Sergio, antiguo compañero de universidad y durante los siguientes meses de piso, me esperaba y me empezó a explicar la verdadera dimensión de lo que había pasado. Unos terroristas había estrellado unos aviones contra las torres gemelas y el pentágono. No daba crédito a lo que escuchaba. Las caras de preocupación del aeropuerto empezaban ahora a cobrar sentido. Antes de acostarme aún pude ver en la BBC imágenes de la tragedia. Rostros inocentes aparecían desfigurados entre los escombros, familias destrozadas lloraban la pérdida de sus seres queridos y héroes anónimos trataban impotentes de poner remedio a tanto mal. Lo mejor y lo peor de los seres humanos se mostraba abruptamente en aquella imágenes.

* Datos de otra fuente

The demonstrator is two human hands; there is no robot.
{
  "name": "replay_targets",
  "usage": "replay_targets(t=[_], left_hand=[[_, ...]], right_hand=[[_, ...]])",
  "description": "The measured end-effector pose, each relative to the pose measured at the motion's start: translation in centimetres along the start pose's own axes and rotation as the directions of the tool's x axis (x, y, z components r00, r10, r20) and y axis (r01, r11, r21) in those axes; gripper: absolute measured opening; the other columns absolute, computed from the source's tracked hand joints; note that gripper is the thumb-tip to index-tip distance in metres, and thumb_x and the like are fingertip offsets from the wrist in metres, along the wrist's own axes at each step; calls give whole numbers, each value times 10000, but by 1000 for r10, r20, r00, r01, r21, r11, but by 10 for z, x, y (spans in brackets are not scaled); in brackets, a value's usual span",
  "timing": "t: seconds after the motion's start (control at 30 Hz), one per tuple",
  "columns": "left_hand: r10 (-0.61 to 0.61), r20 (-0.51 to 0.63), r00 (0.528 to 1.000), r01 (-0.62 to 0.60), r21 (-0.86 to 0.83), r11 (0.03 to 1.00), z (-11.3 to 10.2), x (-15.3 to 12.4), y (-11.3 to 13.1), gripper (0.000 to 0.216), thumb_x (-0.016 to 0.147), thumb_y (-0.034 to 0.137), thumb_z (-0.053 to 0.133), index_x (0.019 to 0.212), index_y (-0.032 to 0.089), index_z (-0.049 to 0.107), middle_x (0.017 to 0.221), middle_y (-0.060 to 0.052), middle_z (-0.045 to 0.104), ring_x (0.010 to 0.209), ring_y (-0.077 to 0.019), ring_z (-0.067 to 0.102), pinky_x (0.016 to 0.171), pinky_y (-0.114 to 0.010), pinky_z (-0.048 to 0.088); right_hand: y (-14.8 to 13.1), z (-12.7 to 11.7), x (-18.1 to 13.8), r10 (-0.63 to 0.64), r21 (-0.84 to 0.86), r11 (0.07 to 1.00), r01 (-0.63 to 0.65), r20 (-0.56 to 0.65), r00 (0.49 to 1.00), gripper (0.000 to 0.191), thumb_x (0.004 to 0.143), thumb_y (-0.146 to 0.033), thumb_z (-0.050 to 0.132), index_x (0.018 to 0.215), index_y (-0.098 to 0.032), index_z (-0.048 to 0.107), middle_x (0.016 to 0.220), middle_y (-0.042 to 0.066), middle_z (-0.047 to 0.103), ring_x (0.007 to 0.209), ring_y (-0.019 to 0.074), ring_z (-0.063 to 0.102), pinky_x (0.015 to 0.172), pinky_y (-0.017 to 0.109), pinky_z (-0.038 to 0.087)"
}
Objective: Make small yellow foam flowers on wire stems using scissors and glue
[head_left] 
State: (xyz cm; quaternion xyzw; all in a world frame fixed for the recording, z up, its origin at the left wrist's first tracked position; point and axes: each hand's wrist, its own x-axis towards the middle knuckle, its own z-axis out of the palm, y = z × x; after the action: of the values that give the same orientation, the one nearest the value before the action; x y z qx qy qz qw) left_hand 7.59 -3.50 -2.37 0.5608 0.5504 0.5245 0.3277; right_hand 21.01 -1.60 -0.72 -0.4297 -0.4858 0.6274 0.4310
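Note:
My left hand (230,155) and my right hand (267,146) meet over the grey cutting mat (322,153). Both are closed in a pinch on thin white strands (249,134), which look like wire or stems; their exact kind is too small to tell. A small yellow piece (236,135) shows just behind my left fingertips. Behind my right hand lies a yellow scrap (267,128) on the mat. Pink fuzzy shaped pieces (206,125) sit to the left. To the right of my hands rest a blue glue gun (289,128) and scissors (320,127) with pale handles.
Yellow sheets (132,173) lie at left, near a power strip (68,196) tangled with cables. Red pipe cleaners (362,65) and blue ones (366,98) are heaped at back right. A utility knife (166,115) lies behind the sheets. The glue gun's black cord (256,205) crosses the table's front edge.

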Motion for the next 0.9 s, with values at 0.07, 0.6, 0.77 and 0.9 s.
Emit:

A pesar del cansancio aquella noche no pegué ojo y no precisamente porque extrañase la cama. No me quitaba de la cabeza toda aquella matanza. La sin razón golpea aleatoriamente. Me daba vértigo pensar la fina línea que separa la vida de la muerte. Cualquier pasajero pudo ser una posible víctima y coger el vuelo equivocado un viaje al abismo. ¿Qué clase de fanatismo podría llevar a cometer un acto cómo éste? No hay argumento racional ni moral que justifique el sacrificio de vidas humanas. El nombre de Alá se utiliza impunemente para dar cobertura a regímenes totalitarios, a los afanes expansionistas de crueles megalómanos, al maltrato y mutilación de mujeres, a la persecución del diferente. Ninguna religión ni ideología puede excusar comportamientos criminales. En el medievo, el Islam tolerante y avanzado de la Córdoba califal de Averroes o Avicena alcanzó unas cotas de desarrollo envidiado por los primitivos reinos cristianos de su entorno. El mal no está en la religión misma sino en la restricción de libertades, el fomento del odio, el pensamiento único y el fundamentalismo.
Los inspiradores del atentado han tenido sin duda un éxito rotundo. Desde aquel 11 de septiembre del 2001 nada ha vuelto a ser lo mismo. Ese día supuso el fin de la inocencia, las libertades, incluso en occidente, se han restringido notablemente y todos nos sentimos más desamparados. El placer de volar ya no es tan puro. En nuestro subconsciente ha quedado el poso del dolor y la incertidumbre.